Skip to content

Feature Views

In Tecton, features are defined as a view on registered Data Sources or other Feature Views. Feature Views are the core abstraction that enables:

  • Using one feature definition for both training and serving.
  • Reusing features across models.
  • Managing feature lineage and versioning.
  • Orchestrating compute and storage of features.

A Feature View contains all information required to manage one or more related features, including:

  • Pipeline: A transformation pipeline that takes in one or more sources and runs transformations to compute features. Sources can be Tecton Data Sources or in some cases, other Feature Views.
  • Entities: The common objects that the features are attributes of such as Customer or Product. The entities dictate the join keys for the Feature View.
  • Configuration: Materialization configuration for defining the orchestration and serving of features, as well as monitoring configuration.
  • Metadata: Optional metadata about the features used for organization and discovery. This can include things like descriptions, families, and tags.

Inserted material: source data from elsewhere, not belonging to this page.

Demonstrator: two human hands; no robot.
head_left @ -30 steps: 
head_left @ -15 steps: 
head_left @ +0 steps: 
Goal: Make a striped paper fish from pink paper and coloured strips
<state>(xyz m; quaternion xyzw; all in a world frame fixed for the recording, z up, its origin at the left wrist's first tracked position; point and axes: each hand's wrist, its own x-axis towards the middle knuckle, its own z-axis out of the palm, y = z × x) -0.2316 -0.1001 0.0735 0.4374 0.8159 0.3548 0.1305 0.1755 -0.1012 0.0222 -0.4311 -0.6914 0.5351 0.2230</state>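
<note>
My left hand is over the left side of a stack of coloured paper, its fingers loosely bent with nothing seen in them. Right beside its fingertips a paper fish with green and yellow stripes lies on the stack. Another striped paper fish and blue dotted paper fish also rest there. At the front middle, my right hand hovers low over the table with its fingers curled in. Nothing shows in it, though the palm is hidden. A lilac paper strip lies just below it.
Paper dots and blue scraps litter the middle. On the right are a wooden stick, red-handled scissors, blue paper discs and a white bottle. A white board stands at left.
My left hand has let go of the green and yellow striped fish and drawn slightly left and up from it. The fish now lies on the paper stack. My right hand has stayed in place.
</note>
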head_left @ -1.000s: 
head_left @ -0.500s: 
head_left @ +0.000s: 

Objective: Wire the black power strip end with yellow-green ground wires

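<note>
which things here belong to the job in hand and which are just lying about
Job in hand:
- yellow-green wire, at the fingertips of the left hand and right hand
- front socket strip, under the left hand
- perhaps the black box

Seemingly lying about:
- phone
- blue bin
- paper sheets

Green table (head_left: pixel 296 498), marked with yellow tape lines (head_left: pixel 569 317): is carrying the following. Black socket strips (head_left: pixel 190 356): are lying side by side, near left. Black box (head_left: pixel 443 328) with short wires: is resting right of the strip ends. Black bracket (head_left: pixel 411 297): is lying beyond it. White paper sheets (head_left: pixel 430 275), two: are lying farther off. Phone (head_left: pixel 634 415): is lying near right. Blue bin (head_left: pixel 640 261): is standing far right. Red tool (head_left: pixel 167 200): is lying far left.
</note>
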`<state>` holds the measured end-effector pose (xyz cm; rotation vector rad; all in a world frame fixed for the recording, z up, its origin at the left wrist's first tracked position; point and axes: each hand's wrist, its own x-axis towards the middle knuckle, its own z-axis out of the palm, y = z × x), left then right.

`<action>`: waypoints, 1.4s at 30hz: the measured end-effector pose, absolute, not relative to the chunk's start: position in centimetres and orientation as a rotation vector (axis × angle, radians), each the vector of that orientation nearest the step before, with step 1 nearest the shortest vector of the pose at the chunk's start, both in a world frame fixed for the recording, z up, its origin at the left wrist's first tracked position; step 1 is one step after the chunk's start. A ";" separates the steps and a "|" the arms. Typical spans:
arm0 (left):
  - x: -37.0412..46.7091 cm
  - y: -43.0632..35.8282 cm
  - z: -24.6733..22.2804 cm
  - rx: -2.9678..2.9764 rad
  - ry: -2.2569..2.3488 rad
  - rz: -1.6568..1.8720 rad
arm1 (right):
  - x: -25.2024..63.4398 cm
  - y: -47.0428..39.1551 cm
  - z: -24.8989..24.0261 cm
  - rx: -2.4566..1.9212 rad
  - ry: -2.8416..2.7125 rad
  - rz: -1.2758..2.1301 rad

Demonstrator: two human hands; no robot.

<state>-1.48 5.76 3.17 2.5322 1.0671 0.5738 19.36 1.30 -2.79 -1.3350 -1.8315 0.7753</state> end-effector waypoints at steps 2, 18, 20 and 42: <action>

The pipeline and entities for a Feature View define the semantics of what the feature values truly represent. Changes to a Feature View's pipelines or entities are therefore considered destructive and will result in the rematerialization of feature values.

Concept: Feature Views in a Feature Store

Framework Concept Diagram

This diagram illustrates how Tecton Objects interact with each other.

Types of Feature Views

There are 3 types of Feature Views:

  1. Batch Feature Views run transformations on one or more Batch Sources and can materialize feature data to the Online and/or Offline Feature Store on a schedule.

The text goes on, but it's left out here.